In [15]:
%matplotlib inline

import matplotlib.pyplot as plt
import numpy as np
import pandas as pd
import datetime

pd.set_option('display.mpl_style', 'default')
plt.rcParams['figure.figsize'] = (15,5)

In [16]:
NYT_train_raw = pd.read_csv("NYTimesBlogTrain.csv")
NYT_test_raw = pd.read_csv("NYTimesBlogTest.csv")

Join the data for preprocessing


In [17]:
print('Max train ID: %d. Max test ID: %d' % (np.max(NYT_train_raw['UniqueID']), np.max(NYT_test_raw['UniqueID'])))
joined = NYT_train_raw.merge(NYT_test_raw, how = 'outer')


Max train ID: 6532. Max test ID: 8402

Create additional features:

  • "QorE": question or exclamation mark in the headline
  • "Q&A": "Q. and A." phrase in the headline (I don't think it was valuable, but stayed here from my previous attemps)

In [18]:
joined['QorE'] = joined['Headline'].str.contains(r'\!|\?').astype(int)
joined['Q&A'] = joined['Headline'].str.contains(r'Q\. and A\.').astype(int)

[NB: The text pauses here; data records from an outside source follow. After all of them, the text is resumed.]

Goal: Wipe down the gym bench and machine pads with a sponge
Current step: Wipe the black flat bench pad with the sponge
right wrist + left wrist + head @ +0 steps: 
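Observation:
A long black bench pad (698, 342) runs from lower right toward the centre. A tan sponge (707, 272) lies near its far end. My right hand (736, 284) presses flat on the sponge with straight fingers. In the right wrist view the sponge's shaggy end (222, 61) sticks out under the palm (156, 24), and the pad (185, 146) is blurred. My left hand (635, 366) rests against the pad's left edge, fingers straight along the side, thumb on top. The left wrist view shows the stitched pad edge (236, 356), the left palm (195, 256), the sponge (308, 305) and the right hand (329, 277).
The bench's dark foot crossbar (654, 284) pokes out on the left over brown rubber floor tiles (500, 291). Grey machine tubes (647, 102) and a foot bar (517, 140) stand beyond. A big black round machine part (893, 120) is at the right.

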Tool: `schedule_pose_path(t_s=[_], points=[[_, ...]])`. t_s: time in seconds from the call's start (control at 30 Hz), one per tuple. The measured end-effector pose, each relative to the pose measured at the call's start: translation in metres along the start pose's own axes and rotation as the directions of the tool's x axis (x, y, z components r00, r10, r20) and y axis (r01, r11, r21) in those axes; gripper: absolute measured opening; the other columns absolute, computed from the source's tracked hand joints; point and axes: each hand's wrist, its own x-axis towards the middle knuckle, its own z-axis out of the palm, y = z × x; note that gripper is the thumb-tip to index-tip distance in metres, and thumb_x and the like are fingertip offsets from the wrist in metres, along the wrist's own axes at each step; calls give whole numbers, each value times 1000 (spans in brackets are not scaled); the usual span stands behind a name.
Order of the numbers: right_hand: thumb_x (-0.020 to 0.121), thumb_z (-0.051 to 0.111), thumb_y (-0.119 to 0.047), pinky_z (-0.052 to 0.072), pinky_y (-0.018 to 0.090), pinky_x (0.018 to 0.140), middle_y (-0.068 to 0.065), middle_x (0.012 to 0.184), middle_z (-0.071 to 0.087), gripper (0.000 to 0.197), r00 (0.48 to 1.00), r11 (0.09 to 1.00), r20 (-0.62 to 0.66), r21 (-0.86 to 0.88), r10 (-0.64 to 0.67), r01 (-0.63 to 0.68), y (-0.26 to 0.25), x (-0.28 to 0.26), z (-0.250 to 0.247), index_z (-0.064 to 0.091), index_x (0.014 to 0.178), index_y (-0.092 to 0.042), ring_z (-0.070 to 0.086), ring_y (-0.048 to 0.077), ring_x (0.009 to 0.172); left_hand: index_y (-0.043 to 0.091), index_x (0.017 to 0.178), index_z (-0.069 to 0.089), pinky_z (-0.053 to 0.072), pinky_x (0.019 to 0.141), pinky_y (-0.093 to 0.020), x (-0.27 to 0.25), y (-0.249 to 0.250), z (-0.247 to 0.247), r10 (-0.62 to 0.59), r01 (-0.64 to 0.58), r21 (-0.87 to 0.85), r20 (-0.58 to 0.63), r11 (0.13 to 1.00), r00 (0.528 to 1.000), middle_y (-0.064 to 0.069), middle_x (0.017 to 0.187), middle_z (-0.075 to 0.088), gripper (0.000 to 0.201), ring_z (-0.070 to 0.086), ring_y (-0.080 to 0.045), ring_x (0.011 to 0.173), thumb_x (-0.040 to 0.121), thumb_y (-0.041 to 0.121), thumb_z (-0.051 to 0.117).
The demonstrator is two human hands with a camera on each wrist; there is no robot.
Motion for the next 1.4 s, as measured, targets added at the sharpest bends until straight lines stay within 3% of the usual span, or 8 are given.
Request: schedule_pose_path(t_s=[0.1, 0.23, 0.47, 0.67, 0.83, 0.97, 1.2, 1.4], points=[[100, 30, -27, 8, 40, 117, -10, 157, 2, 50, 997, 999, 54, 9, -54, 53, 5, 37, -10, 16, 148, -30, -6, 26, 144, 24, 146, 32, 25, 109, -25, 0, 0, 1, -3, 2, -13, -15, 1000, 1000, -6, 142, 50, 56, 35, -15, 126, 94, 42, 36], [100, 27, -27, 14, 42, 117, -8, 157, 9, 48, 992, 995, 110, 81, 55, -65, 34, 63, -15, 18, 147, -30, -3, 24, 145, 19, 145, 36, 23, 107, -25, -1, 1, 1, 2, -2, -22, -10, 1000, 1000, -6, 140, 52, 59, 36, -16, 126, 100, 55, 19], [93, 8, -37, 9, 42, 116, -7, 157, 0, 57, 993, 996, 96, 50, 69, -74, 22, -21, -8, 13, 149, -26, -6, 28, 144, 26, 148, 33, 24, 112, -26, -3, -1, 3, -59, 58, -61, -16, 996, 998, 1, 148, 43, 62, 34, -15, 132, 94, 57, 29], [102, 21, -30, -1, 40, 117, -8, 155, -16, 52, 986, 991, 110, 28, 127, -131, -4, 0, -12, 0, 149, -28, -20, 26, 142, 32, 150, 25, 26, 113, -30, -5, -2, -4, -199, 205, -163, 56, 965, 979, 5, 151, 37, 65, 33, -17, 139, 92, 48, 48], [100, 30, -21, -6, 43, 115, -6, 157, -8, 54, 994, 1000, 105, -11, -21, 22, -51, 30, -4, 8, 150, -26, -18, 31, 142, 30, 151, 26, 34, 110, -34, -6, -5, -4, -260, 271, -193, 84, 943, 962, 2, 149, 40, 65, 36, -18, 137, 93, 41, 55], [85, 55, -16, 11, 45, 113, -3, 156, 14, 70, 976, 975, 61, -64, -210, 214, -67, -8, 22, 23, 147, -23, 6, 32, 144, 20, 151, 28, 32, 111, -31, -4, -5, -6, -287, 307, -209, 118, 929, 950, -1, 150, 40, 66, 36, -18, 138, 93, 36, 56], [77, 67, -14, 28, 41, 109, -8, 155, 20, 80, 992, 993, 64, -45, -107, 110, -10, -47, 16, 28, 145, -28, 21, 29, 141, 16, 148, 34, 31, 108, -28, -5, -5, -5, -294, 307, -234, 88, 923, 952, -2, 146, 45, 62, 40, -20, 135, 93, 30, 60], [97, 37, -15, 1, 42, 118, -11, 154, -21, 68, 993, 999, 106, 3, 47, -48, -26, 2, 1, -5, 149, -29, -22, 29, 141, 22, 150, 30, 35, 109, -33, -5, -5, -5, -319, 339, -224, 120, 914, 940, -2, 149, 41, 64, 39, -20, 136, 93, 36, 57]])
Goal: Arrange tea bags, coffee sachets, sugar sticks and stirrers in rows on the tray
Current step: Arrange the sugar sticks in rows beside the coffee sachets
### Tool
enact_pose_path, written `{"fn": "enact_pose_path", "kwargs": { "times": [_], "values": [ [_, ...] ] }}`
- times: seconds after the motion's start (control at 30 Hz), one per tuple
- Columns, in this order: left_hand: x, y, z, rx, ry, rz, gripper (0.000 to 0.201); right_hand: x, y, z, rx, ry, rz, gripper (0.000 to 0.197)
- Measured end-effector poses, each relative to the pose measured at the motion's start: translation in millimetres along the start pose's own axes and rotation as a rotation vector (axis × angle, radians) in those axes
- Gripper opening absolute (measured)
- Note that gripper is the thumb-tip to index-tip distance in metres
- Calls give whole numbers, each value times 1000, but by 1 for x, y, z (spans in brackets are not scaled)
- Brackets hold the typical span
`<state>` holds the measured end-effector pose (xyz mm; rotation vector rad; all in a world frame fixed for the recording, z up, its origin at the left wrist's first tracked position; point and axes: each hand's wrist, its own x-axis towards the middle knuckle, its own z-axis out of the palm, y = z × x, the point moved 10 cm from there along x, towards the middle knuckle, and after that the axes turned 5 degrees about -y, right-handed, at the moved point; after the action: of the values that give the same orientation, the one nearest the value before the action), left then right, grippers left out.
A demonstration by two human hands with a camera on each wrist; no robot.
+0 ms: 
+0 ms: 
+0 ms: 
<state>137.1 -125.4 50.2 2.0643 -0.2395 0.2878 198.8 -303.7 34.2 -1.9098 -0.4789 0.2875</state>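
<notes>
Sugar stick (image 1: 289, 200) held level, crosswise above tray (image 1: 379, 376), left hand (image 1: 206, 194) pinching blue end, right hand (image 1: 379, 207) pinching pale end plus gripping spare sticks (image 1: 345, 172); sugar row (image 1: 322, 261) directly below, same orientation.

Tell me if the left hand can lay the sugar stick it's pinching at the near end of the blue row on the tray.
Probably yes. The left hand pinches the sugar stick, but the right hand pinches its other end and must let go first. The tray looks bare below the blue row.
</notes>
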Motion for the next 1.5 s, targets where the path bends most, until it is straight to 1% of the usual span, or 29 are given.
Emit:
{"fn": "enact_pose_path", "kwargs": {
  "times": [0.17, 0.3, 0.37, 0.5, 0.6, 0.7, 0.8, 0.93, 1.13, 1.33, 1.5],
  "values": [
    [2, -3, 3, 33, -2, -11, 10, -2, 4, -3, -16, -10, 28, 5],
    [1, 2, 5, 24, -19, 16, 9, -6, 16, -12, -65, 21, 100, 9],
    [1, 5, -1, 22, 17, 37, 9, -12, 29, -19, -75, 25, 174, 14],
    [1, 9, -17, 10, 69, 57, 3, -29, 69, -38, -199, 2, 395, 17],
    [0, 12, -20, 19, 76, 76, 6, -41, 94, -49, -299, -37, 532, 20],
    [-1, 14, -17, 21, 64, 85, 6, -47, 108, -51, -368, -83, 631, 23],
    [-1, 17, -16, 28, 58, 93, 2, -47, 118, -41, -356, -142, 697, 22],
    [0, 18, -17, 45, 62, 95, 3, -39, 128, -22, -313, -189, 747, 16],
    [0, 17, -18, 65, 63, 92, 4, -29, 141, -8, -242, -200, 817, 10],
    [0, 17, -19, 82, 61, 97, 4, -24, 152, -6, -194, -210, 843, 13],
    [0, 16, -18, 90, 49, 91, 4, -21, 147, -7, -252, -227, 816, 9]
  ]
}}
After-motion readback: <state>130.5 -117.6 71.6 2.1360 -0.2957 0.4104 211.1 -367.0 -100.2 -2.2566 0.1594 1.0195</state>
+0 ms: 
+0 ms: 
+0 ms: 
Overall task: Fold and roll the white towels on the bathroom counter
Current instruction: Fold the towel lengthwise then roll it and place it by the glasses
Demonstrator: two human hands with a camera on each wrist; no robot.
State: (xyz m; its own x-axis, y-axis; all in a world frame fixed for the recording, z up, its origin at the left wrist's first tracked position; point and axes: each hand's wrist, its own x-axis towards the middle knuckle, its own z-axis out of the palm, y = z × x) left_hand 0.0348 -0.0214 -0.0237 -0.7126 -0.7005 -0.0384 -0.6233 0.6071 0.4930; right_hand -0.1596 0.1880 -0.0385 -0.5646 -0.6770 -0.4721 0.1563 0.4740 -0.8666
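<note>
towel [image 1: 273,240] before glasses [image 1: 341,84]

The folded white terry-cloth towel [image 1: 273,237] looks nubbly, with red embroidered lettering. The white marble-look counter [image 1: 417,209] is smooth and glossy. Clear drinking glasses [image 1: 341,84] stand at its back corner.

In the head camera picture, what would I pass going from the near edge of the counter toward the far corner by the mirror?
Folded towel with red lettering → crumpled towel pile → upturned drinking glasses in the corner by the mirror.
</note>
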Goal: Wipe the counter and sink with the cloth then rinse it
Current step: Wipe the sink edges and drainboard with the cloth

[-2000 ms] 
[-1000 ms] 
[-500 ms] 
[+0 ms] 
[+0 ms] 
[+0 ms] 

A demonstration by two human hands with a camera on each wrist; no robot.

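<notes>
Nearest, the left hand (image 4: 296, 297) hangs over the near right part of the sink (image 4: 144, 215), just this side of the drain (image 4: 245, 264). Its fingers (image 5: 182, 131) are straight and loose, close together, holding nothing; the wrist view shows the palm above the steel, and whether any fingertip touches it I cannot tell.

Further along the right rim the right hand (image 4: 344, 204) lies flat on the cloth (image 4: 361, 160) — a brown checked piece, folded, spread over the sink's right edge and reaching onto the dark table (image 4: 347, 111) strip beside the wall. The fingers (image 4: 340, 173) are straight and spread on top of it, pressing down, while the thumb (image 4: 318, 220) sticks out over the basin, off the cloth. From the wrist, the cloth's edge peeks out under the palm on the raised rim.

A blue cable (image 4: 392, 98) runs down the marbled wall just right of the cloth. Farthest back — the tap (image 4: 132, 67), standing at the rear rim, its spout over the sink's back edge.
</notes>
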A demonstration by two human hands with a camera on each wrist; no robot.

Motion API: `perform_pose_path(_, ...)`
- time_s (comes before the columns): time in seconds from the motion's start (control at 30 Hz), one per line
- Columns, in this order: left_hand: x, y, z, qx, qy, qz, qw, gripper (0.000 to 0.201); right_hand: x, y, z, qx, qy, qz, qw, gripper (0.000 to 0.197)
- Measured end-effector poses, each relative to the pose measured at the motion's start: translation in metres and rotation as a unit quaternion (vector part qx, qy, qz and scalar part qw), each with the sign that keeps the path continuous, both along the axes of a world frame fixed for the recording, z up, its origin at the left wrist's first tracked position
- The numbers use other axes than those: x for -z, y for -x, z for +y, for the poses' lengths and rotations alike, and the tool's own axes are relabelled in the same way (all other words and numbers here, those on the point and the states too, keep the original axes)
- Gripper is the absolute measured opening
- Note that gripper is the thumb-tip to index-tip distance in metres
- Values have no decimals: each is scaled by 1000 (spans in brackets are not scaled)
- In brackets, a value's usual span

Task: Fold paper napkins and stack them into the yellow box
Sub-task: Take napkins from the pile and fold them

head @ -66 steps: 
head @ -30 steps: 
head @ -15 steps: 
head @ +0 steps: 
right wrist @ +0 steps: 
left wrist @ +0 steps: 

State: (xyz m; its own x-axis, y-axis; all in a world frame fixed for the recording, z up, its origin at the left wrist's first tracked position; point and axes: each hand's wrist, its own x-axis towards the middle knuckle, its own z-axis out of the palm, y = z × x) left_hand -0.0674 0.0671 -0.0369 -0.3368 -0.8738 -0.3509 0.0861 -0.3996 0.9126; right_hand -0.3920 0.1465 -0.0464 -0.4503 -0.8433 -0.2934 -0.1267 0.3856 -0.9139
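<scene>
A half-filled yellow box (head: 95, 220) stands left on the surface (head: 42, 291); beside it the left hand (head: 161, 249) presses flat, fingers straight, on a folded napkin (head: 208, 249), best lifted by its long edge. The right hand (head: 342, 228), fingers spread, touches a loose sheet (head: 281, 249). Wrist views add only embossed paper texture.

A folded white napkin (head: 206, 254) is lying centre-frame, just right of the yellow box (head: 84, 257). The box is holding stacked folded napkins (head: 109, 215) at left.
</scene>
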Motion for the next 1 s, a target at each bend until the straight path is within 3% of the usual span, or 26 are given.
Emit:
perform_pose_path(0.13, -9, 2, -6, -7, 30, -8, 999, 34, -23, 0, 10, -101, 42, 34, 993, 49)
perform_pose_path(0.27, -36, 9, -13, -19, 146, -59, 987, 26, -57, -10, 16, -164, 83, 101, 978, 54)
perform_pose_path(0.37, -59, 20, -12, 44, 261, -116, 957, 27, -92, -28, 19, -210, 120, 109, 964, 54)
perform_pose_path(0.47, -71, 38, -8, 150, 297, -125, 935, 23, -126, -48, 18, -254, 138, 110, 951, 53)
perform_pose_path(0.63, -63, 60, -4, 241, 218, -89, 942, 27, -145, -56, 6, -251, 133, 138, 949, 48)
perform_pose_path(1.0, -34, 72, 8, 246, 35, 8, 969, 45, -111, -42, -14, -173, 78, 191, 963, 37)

Convert "PubDate" into two columns: Weekday and Hour:


In [19]:
joined['PubDate'] = pd.to_datetime(joined['PubDate'])
joined['Weekday'] = joined['PubDate'].dt.weekday
joined['Hour'] = joined['PubDate'].dt.hour

In [20]:
print("At the moment, we have %d entries with NewsDesk=Nan." % len(joined.loc[joined['NewsDesk'].isnull()]))


At the moment, we have 2408 entries with NewsDesk=Nan.

More features and gap filling

Below are the results of one day of searching for meaningful patterns in the data. There are a few easily identifiable features, most of which lead to zero popularity. They are:

  • "History": article headings always started with a year. None of them were popular in the training set
  • "Daily rubric": I added this new NewsDesk category for types of articles that appeared regularly (not necessarily daily): "Daily Clip Report", "Today in Politics", "What we're reading", "First Draft", "Pictures of the day", "Week in pictures". They also were not popular.

Now, as ask788 pointed out in this thread, the problem with data is often their structure, not the models we use on them. I agree that ideally this feature engineering should have been done automatically, but I am a novice, and had to tediously plod through the rows of data manually.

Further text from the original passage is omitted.